● **WORK ORDER**
After reading the entries below, copy word for word the lines from the first through the line containing "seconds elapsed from", and stop there.
# # # # #
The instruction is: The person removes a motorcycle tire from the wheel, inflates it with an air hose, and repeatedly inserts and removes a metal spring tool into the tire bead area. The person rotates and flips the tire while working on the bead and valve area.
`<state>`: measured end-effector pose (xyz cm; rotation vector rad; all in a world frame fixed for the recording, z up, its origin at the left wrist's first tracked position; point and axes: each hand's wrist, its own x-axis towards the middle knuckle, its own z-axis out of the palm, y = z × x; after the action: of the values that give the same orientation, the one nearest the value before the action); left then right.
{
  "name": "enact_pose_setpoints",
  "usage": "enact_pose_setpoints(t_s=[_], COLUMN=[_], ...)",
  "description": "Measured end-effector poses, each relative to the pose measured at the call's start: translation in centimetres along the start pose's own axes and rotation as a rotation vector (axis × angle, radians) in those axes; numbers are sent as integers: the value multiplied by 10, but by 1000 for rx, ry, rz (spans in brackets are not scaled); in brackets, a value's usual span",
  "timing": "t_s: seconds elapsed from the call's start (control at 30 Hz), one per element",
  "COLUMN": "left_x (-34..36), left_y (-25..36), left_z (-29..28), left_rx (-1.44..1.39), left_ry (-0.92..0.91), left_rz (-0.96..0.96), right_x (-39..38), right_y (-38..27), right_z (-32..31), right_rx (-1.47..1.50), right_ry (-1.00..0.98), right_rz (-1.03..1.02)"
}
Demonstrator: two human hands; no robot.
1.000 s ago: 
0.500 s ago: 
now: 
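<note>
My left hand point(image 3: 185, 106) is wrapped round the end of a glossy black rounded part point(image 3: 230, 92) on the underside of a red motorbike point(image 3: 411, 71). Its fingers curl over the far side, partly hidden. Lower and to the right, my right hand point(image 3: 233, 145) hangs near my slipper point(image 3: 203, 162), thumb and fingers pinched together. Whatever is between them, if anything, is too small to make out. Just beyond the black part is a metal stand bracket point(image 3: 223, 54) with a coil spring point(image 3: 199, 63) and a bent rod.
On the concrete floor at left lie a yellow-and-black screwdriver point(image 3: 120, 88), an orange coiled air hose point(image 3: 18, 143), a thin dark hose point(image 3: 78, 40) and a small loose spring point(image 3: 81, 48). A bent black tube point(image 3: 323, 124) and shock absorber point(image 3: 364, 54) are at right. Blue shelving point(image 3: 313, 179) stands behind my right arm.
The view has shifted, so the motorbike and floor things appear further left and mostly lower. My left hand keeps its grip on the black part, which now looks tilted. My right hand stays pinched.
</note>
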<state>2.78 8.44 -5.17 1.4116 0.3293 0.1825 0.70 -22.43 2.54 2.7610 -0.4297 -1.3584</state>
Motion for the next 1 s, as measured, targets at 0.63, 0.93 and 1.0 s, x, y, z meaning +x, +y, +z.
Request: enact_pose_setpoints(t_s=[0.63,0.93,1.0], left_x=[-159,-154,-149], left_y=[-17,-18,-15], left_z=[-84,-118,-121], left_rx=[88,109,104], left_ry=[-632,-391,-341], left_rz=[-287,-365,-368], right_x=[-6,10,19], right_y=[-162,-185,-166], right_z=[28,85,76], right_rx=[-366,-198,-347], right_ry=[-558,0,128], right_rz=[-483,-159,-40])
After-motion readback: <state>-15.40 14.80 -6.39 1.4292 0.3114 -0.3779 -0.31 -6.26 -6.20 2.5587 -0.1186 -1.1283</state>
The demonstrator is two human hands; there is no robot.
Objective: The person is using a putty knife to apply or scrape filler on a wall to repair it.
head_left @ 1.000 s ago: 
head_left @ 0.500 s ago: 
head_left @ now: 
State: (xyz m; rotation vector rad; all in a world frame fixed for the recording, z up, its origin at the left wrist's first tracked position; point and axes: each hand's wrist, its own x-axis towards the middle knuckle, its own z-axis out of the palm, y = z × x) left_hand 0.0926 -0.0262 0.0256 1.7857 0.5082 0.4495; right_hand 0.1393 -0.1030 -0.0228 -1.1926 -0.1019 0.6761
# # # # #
● **REPLY TO THE TASK**
The instruction is: The person removes a motorcycle tire from the wheel, inflates it with an air hose, and repeatedly inserts and removes a metal spring tool into the tire bead area. The person rotates and flips the tire while working on the bead and valve area.
`<state>`: measured end-effector pose (xyz cm; rotation vector rad; all in a world frame fixed for the recording, z up, its origin at the left wrist's first tracked position; point and axes: each hand's wrist, its own x-axis towards the middle knuckle, its own z-axis out of the palm, y = z × x; after the action: of the values that give the same orientation, the one nearest the value before the action); left then right.
{
  "name": "enact_pose_setpoints",
  "usage": "enact_pose_setpoints(t_s=[_], COLUMN=[_], ...)",
  "description": "Measured end-effector poses, each relative to the pose measured at the call's start: translation in centimetres along the start pose's own axes and rotation as a rotation vector (axis × angle, radians) in those axes; numbers are sent as integers: the value multiplied by 10, but by 1000 for rx, ry, rz (spans in brackets are not scaled); in brackets, a value's usual span",
  "timing": "t_s: seconds elapsed from the call's start (control at 30 Hz), one per element",

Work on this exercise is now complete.